> Collected data
+++

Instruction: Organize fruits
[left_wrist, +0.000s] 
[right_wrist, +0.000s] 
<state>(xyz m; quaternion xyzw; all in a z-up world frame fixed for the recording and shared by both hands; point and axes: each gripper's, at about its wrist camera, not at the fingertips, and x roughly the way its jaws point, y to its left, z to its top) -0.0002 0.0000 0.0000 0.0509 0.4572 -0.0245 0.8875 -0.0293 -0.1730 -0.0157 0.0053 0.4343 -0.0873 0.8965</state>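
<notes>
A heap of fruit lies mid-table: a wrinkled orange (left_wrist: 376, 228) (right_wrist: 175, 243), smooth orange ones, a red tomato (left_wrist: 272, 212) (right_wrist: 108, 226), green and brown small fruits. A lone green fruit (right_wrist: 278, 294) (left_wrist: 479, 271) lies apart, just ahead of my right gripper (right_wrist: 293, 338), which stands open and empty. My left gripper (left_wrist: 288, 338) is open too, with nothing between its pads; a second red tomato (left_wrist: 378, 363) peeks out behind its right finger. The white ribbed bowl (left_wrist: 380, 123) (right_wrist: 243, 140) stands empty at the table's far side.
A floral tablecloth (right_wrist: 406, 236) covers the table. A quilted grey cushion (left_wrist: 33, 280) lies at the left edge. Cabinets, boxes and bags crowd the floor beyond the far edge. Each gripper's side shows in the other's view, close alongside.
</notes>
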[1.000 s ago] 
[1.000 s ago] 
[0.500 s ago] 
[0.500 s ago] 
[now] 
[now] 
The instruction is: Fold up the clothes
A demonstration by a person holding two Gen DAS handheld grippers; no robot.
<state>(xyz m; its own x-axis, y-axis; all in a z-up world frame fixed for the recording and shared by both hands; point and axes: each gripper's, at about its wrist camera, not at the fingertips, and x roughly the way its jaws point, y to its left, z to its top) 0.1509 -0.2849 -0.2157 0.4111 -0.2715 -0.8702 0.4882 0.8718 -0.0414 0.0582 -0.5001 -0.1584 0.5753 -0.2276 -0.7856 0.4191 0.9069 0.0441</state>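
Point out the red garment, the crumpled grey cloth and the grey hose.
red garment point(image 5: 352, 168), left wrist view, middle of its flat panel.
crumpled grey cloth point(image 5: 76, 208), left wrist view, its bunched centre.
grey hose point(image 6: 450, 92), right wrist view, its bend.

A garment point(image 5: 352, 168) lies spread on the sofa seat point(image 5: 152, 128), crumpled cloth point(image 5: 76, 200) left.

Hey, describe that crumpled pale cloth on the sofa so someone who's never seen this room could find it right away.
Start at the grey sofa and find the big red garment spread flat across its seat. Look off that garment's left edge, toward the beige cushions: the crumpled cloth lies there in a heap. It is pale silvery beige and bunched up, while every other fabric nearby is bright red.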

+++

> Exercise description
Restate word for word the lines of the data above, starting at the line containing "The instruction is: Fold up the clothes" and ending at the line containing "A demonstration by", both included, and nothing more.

> Your solution
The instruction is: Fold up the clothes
A demonstration by a person holding two Gen DAS handheld grippers; no robot.

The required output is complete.